ROCm version 5.2 and older have a bug which will cause a deadlock if a sample is taken while waiting for the signal
that a kernel completed -- which happens when sampling with a real-clock timer. We require this option to be set to
when --realtime is specified to make users aware that, while this may fix the bug, it can have a negative impact on
performance.
Values:
0 avoid triggering the bug, potentially at the cost of reduced performance
1 do not modify how ROCm is notified about kernel completion
The general syntax for separating omnitrace command line arguments from the application arguments follows the
is consistent with the LLVM style of using a standalone double-hyphen (--). All arguments preceding the double-hyphen
are interpreted as belonging to omnitrace and all arguments following the double-hyphen are interpreted as the
application and it's arguments. The double-hyphen is only necessary when passing command line arguments to the target
which also use hyphens. E.g. omnitrace-sample ls works but, in order to run ls -la, use omnitrace-sample -- ls -la.
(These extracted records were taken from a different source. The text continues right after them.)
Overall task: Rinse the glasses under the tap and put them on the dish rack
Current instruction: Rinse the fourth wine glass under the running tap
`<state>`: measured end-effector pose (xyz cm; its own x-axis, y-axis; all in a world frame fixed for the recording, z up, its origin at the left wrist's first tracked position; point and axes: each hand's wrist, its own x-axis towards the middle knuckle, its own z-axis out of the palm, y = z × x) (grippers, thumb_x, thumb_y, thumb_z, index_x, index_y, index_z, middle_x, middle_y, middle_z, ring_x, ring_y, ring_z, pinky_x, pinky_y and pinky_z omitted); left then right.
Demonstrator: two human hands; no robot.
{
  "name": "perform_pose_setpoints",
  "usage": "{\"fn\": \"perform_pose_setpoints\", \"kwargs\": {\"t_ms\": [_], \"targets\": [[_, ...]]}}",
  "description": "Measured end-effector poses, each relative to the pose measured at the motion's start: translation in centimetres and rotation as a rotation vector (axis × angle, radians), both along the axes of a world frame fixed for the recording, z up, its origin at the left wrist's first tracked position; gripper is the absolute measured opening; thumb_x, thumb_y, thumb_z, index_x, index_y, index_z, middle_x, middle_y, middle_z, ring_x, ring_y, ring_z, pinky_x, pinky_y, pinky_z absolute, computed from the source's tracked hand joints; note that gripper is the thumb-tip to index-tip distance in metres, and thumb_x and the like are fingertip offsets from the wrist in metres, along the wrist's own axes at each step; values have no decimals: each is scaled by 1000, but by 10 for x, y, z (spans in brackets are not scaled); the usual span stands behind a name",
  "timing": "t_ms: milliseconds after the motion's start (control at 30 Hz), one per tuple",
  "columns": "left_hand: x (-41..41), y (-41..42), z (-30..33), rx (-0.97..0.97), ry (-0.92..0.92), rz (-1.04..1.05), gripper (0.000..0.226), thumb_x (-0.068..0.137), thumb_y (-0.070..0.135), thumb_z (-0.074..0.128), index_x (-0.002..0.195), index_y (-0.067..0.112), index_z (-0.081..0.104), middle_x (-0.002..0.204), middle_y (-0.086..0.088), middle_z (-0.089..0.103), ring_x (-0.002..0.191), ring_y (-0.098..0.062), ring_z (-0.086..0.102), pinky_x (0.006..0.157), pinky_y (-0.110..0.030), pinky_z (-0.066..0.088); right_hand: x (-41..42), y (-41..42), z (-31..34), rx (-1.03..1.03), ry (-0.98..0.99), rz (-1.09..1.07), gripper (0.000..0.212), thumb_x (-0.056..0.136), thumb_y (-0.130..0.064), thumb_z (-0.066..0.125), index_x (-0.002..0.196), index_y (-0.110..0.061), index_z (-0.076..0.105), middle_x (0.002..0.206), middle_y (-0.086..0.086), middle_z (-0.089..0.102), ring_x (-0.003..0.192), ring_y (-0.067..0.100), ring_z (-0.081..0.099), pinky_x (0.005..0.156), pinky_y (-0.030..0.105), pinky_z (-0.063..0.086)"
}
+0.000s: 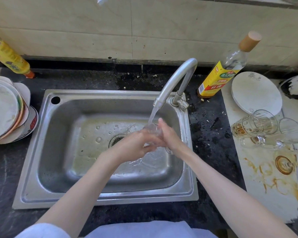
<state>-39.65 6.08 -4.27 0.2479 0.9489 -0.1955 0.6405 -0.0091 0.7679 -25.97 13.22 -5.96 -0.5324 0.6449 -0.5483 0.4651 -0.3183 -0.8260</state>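
Right now both hands hold one clear stemmed glass (153,133) over the steel sink (62,162), under the stream of water (153,115) that falls from the curved tap (177,78). The left hand (136,146) has its fingers (150,137) curled round the bowl of the glass from the near side, and the right hand (169,136) wraps it from the other side, fingers (161,122) pointing up beside the stream. The glass's foot (169,150) shows just below the right hand.

Well to the right of the fingers, on a pale stained mat (258,184) on the dark counter (212,134), several more stemmed glasses (258,127) lie tipped on their sides, some with brown residue, near a white plate (256,91). Beyond the fingers and to the right, a yellow-labelled bottle (222,74) with a tan cap stands just behind the tap base. Far left of the fingers sits a stack of plates (5,110), and behind it a yellow bottle (9,55) leans.
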Motion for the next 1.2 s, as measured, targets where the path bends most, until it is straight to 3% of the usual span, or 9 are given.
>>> {"fn": "perform_pose_setpoints", "kwargs": {"t_ms": [133,300,400,500,600,700,833,933,1200], "targets": [[-11,7,4,-76,167,-101,24,82,6,65,91,27,73,87,10,70,82,-7,63,80,-27,48,-1,0,-1,-129,-10,45,78,94,-60,11,85,-9,68,67,12,60,63,20,55,67,30,40],[-3,5,7,53,-71,327,30,74,14,76,64,27,51,68,15,54,66,5,49,64,-17,38,-2,-7,-3,132,122,-72,44,100,-42,27,109,-11,57,77,-13,54,61,-6,48,59,17,35],[-2,6,15,3,-142,121,15,80,10,71,81,24,64,84,18,61,87,12,51,83,-19,41,0,-4,-1,43,140,-114,45,102,-37,22,99,-15,61,63,-14,62,54,-5,54,52,14,36],[-8,9,12,-90,-82,-44,19,81,5,67,93,20,72,87,21,67,90,11,57,89,-20,44,-3,4,1,-173,55,-112,64,99,-49,20,95,-7,67,58,18,58,53,21,44,48,24,24],[-9,11,7,-60,19,131,12,76,14,74,75,23,66,77,13,69,77,-3,63,80,-34,50,-5,6,-1,-170,64,-10,77,96,-58,15,101,2,62,58,9,51,49,13,41,48,23,29],[-5,12,10,9,-77,349,30,73,13,76,63,26,51,65,14,62,65,1,57,66,-22,46,-6,5,1,13,125,18,57,97,-50,24,104,-5,59,72,1,56,55,6,50,53,19,37],[-14,16,13,-135,-72,41,14,84,6,65,87,20,65,87,14,66,81,2,59,73,-15,44,-8,1,2,-97,135,-34,56,96,-54,22,100,-14,60,60,-8,58,49,3,52,49,15,37],[-17,15,12,-211,-14,-71,29,82,-1,63,93,24,72,93,14,70,89,-2,63,83,-18,48,-9,3,4,-275,140,-24,62,98,-54,15,85,-17,64,39,-9,44,34,5,35,37,18,23],[-9,9,12,-84,-121,386,26,74,15,77,70,21,52,65,12,57,57,6,49,57,-12,38,-2,-1,0,-77,143,31,56,83,-55,44,123,-17,51,90,-8,60,64,5,55,54,17,40]]}}
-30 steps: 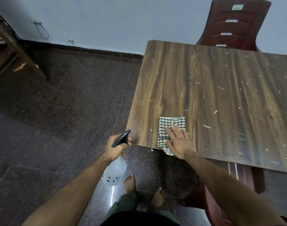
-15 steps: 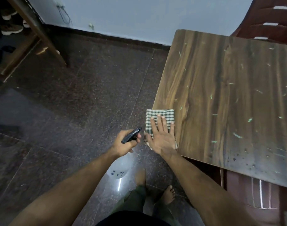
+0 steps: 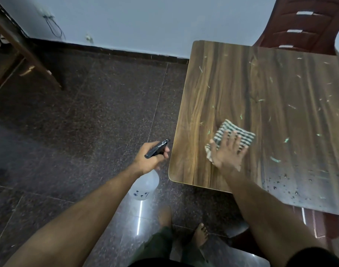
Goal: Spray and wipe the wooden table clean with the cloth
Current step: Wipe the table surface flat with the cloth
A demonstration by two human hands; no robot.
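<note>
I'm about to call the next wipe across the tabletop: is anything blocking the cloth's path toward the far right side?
Nothing solid shows. The right hand presses the cloth flat on the table; ahead lie only small pale scraps and spray droplets. The chair stands beyond the far edge.

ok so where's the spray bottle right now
In the head view the spray bottle hangs off the table, gripped by the left hand over the floor just left of the wooden table's near corner.

Dark red plastic chair behind, speckled dark floor, pale blue wall
</note>
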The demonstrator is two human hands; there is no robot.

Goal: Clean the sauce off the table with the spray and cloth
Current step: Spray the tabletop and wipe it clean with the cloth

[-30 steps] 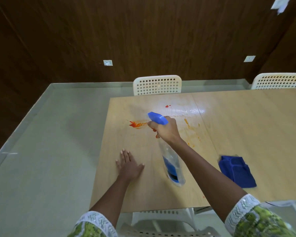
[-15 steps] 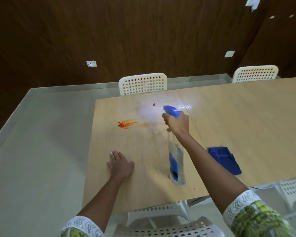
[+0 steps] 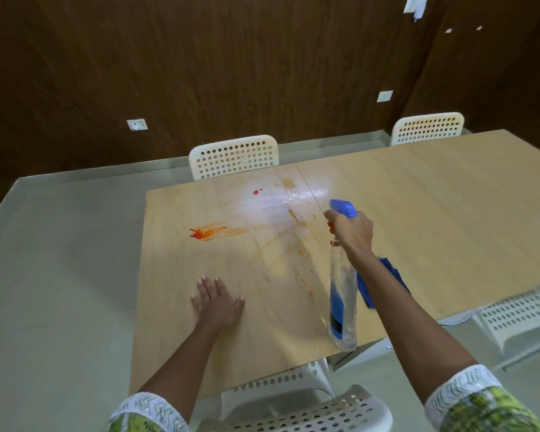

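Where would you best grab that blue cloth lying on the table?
Pinch the blue cloth at its near folded edge, coming from above. It lies flat in a soft pile on the table, so probably only a raised fold offers a grip. The right forearm hides much of it.

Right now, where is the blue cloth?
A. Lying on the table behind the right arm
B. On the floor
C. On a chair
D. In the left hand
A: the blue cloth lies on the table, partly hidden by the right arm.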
Configuring OmniTrace Runtime establish the precedence of environment variable values over values specified in the configuration files. This enables
the user to configure the omnitrace runtime to their preferred default behavior in a file such as ~/.omnitrace.cfg and then easily override
those settings via something like OMNITRACE_ENABLED=OFF omnitrace-sample -- foo.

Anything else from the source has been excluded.